= Patrick Reusse =

American sportswriter

Patrick Reusse is an American sportswriter and radio personality in the Minneapolis–Saint Paul area of Minnesota.

==Biography==
Reusse (born October 17, 1945) grew up in Fulda, Minnesota. He writes for the Star Tribune of Minneapolis, where his columns appear on Sunday and Thursday. Reusse has also been with radio station KSTP-AM 1500 since 1980, where he hosted Reusse & Company from 2009-2010, Reusse & Mackey with Phil Mackey from 2010 to 2014, The Ride with Reusse weekdays from 2014 until September 7, 2018, and co-hosted Sports Talk with Joe Soucheray in various forms (Sunday Night Sports Talk from 1980-1982, Monday Night Sports Talk from 1983-1993, Saturday Sports Talk from 1985-2011, and weekday Sports Talk from 2010-2018). He later co-hosted Saturday Sports Talk with Judd Zulgad from 2011-2018 after Joe left the show. He currently co-hosts the weekly podcasts Reusse and Judd Unchained with Judd Zulgad since November 26, 2018, a revival of Monday Night Sports Talk with Joe Soucheray since October 7, 2019, and Reusse on Baseball since April 2, 2019 with former KSTP Twins beat writer Derek Wetmore, Manny Hill, or Chris Reuvers, which both happened to be his former radio producers on The Ride with Reusse. He also contributes to the Garage Logic podcast with SportsTalk co-host Joe Soucheray, and contributes to the Mackey & Judd radio show and other things on KSTP-AM. Reusse was a 20-year panelist on The Sports Show, which aired Sunday nights at 9:30 p.m. on WUCW-TV, with Mike Max, Sid Hartman, and George Chappel, better known by his nickname Dark Star. The show previously aired on cable channels Fox Sports North and Victory Sports One. Reusse had previously done radio commentary for athletics in St. Cloud for KFAM-AM, and wrote for the St. Cloud Times and St. Paul Pioneer Press.

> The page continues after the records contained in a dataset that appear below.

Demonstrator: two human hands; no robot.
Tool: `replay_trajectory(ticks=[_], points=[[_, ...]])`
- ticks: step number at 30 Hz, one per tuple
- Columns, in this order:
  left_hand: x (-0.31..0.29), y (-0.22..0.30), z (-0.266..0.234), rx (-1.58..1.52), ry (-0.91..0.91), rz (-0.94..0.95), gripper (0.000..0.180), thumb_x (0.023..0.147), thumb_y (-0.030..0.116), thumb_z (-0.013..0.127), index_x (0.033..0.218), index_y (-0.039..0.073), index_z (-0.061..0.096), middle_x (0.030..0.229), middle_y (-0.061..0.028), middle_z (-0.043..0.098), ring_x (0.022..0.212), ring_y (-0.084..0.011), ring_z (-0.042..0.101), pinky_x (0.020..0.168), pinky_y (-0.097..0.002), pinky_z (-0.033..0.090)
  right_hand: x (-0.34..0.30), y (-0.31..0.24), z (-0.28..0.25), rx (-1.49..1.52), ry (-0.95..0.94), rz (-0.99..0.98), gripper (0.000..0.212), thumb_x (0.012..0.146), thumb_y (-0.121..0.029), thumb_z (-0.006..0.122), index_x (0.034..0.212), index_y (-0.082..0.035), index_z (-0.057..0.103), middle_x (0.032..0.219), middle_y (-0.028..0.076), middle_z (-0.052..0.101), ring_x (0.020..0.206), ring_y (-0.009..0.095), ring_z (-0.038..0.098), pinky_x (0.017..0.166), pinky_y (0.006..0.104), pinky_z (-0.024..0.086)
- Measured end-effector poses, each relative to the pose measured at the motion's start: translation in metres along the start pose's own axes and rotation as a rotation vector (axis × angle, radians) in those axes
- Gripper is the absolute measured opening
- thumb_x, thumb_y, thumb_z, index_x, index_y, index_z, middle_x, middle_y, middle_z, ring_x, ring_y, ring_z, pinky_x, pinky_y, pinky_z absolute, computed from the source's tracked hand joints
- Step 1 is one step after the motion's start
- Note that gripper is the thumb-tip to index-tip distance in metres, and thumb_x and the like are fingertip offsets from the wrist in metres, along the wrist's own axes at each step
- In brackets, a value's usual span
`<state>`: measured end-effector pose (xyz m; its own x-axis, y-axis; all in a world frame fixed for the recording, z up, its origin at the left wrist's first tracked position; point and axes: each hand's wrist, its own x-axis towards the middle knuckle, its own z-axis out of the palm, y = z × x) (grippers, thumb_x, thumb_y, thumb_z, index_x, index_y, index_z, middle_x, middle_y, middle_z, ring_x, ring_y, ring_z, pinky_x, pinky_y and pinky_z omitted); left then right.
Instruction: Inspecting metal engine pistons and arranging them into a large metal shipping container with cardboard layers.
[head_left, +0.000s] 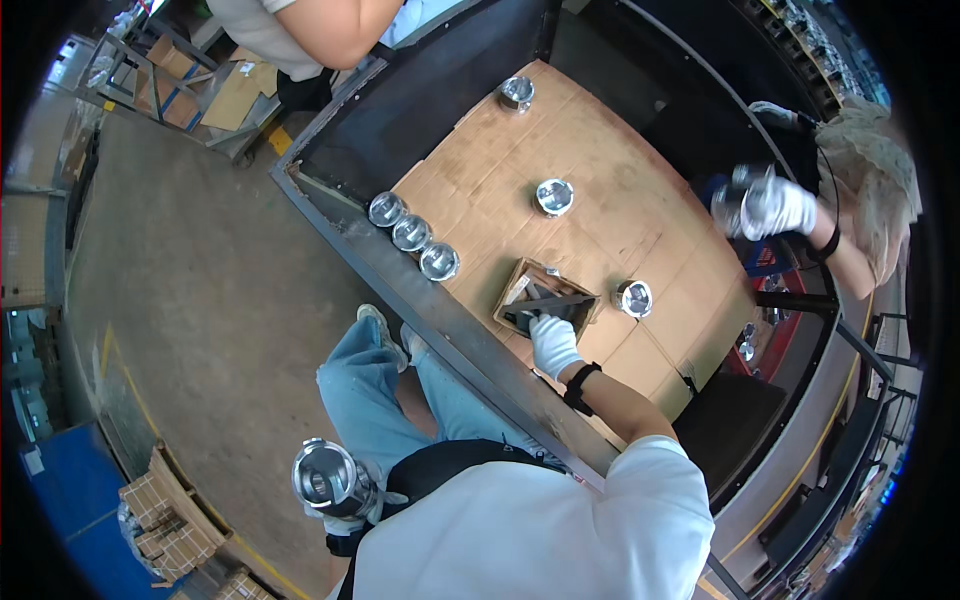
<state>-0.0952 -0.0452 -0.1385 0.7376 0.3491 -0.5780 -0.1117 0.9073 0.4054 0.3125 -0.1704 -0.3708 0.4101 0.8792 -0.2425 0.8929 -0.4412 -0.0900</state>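
Observation:
My left hand (392,508), in a white glove, is closed around a shiny metal piston (325,475) beside my hip, off the bench. My right hand (555,347), also gloved, reaches into a small open-topped box (508,290) on the bench. Its fingers are bent at a flat dark bar (560,302), perhaps a file, that slants across the box; the fingertips are partly hidden. Other dark tools lie inside, too small to tell apart. Right of the box stands a piston (633,298), and beyond it another piston (553,197).
Brown cardboard (600,150) covers the bench, framed by a raised dark metal edge (430,320). Three pistons (412,233) line its left side; one piston (517,94) stands far off. At right, a co-worker's gloved hand (780,207) holds a metal part. Another person (330,30) is at top left.

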Motion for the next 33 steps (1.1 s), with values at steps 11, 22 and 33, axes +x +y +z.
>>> replay_trajectory(ticks=[11,22,33], points=[[-0.001,-0.003,0.006,0.038,-0.094,0.133,0.107,0.052,0.074,0.077,0.122,-0.003,0.055,0.104,-0.0205,0.06,0.089,-0.0349,0.063,0.079,-0.0554,0.057,0.064,0.015,0.003,0.019,-0.601,-0.213,0.067,0.057,-0.039,0.087,0.117,-0.016,0.066,0.103,0.013,0.073,0.098,0.033,0.07,0.078,0.0451,0.056],[0.015,0.01,0.013,0.07,-0.164,0.233,0.107,0.051,0.075,0.077,0.122,-0.003,0.055,0.104,-0.0202,0.06,0.089,-0.0348,0.063,0.079,-0.0563,0.057,0.102,0.001,0.002,-0.244,-0.644,-0.401,0.089,0.059,-0.06,0.086,0.134,-0.02,0.059,0.135,0.008,0.06,0.125,0.034,0.057,0.104,0.0558,0.042],[0.017,0.018,0.036,0.131,0.064,0.445,0.095,0.064,0.074,0.062,0.118,-0.004,0.055,0.107,-0.019,0.061,0.081,-0.0285,0.062,0.074,-0.0529,0.057,0.043,0.013,-0.006,-0.157,-0.462,-0.34,0.024,0.09,-0.017,0.056,0.1,-0.012,0.077,0.1,0.013,0.074,0.092,0.032,0.072,0.074,0.0442,0.058]])
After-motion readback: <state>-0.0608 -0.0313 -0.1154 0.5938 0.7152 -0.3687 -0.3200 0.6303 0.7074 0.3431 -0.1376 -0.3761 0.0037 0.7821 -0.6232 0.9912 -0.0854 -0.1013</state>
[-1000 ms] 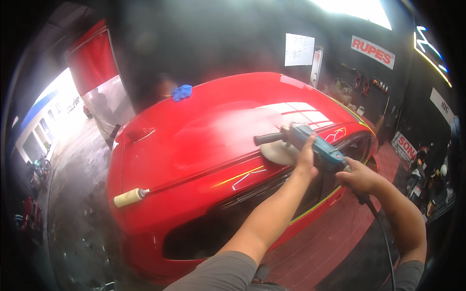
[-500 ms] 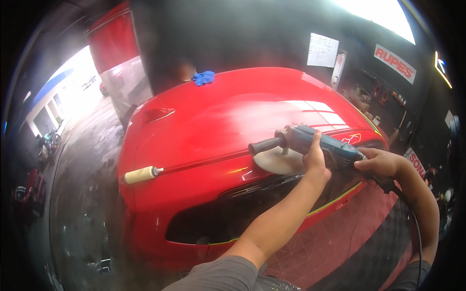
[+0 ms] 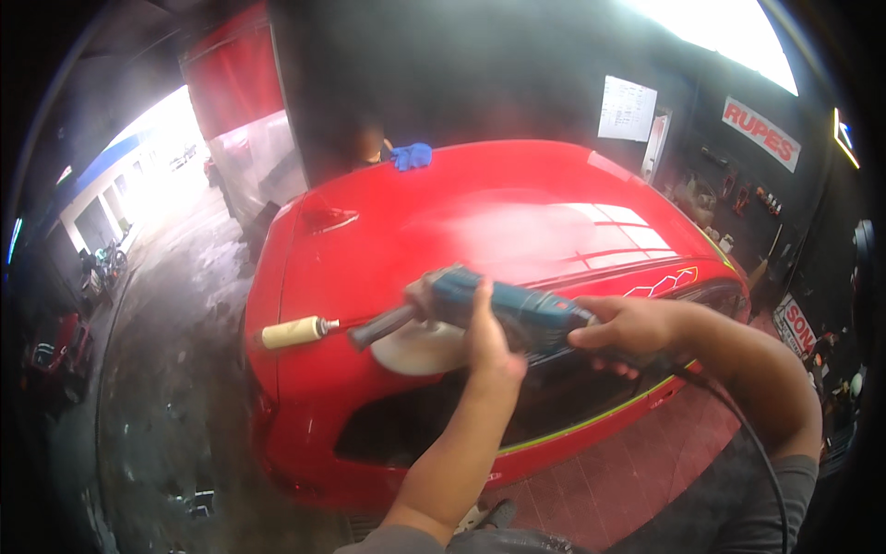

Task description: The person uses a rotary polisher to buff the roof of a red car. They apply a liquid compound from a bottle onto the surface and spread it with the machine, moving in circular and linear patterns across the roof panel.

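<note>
A blue corded polisher (image 3: 517,300) lies across both my hands above the roof edge of a red car (image 3: 406,240). My left hand (image 3: 491,337) is wrapped round its front body, thumb on top. Farther back, my right hand (image 3: 623,325) grips the rear end, where a black cord (image 3: 738,415) leaves it. The side handle (image 3: 383,325) points left with no hand on it. Under the tool head, the pale round pad (image 3: 415,351) rests against the roof edge above the side windows; its contact is partly hidden. Just left of the handle lies a cream bottle (image 3: 293,332) on its side.
Behind the car's far edge a person (image 3: 371,143) is partly visible, beside a blue cloth (image 3: 412,157) on the roof. Yellow-green tape (image 3: 591,415) runs below the windows. Tools hang on the dark right wall (image 3: 748,196). An open doorway (image 3: 175,166) is at far left.
Both my hands have moved the polisher left along the roof edge, bringing its pad and side handle close to the bottle. The view has shifted slightly.
</note>
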`<state>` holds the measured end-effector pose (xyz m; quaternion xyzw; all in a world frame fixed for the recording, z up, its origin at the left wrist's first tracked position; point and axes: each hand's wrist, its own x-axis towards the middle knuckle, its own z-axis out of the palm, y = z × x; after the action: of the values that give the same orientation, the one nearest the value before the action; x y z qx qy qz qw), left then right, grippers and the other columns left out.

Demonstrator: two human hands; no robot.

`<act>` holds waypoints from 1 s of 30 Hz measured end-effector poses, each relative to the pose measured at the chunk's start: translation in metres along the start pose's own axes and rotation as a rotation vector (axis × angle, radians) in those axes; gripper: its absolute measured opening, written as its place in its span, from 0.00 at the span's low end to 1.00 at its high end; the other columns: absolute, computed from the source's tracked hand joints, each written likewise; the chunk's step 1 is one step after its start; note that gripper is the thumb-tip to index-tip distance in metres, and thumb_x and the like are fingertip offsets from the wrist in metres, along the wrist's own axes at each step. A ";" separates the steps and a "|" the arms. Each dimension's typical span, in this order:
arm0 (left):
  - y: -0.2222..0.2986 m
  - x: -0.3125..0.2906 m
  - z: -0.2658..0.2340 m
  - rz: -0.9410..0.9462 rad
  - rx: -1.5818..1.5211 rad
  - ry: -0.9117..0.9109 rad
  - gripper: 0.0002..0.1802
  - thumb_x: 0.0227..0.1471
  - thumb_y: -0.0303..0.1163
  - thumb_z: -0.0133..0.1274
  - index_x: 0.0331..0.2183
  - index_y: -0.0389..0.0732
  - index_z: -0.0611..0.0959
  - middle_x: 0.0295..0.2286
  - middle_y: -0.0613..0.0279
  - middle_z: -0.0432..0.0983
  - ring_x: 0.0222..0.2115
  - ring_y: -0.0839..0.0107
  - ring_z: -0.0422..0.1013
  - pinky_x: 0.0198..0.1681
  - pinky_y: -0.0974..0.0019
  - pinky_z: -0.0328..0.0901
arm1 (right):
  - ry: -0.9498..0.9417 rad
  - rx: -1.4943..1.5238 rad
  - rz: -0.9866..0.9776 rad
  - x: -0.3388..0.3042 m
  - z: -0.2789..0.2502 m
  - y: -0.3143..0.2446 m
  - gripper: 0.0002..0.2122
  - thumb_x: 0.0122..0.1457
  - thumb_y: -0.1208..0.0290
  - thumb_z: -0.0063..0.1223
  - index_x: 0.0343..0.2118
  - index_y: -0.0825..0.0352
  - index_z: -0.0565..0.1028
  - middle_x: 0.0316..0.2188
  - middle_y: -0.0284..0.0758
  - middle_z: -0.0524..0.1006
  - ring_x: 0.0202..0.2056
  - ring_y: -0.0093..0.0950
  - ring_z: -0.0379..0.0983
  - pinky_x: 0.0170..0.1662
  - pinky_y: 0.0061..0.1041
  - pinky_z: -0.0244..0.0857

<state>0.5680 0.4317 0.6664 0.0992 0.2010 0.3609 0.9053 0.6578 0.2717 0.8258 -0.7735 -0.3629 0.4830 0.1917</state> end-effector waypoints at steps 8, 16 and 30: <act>0.036 -0.011 -0.016 0.009 0.073 -0.076 0.27 0.66 0.55 0.60 0.51 0.42 0.79 0.44 0.58 0.80 0.46 0.60 0.79 0.53 0.49 0.74 | -0.032 -0.042 -0.076 0.013 0.021 -0.011 0.22 0.74 0.53 0.54 0.60 0.63 0.66 0.32 0.32 0.76 0.25 0.21 0.75 0.26 0.26 0.76; -0.082 0.006 0.022 -0.190 -0.007 -0.135 0.25 0.65 0.51 0.63 0.53 0.46 0.78 0.45 0.62 0.81 0.47 0.62 0.79 0.56 0.50 0.75 | 0.161 0.047 0.001 -0.052 -0.018 0.052 0.20 0.74 0.58 0.56 0.62 0.62 0.67 0.30 0.31 0.77 0.23 0.21 0.76 0.25 0.25 0.74; -0.122 0.013 0.060 -0.344 -0.007 -0.137 0.34 0.62 0.54 0.66 0.59 0.45 0.76 0.50 0.61 0.79 0.51 0.62 0.77 0.57 0.50 0.74 | 0.272 0.063 0.033 -0.070 -0.047 0.074 0.25 0.73 0.57 0.59 0.65 0.65 0.67 0.31 0.32 0.79 0.24 0.19 0.76 0.25 0.23 0.73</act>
<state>0.6775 0.3505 0.6768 0.0847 0.1517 0.1940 0.9655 0.7089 0.1730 0.8419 -0.8313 -0.3054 0.3881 0.2551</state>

Reusse was one of three finalists for the J. G. Taylor Spink Award in 2020 Baseball Hall of Fame balloting; the award went to Nick Cafardo.

Reusse was selected for the Minnesota Broadcasting Hall of Fame in March 2019, and became part of it in October 2019 along with Dennis Anderson, RJ Fritz, and Chuck Williams.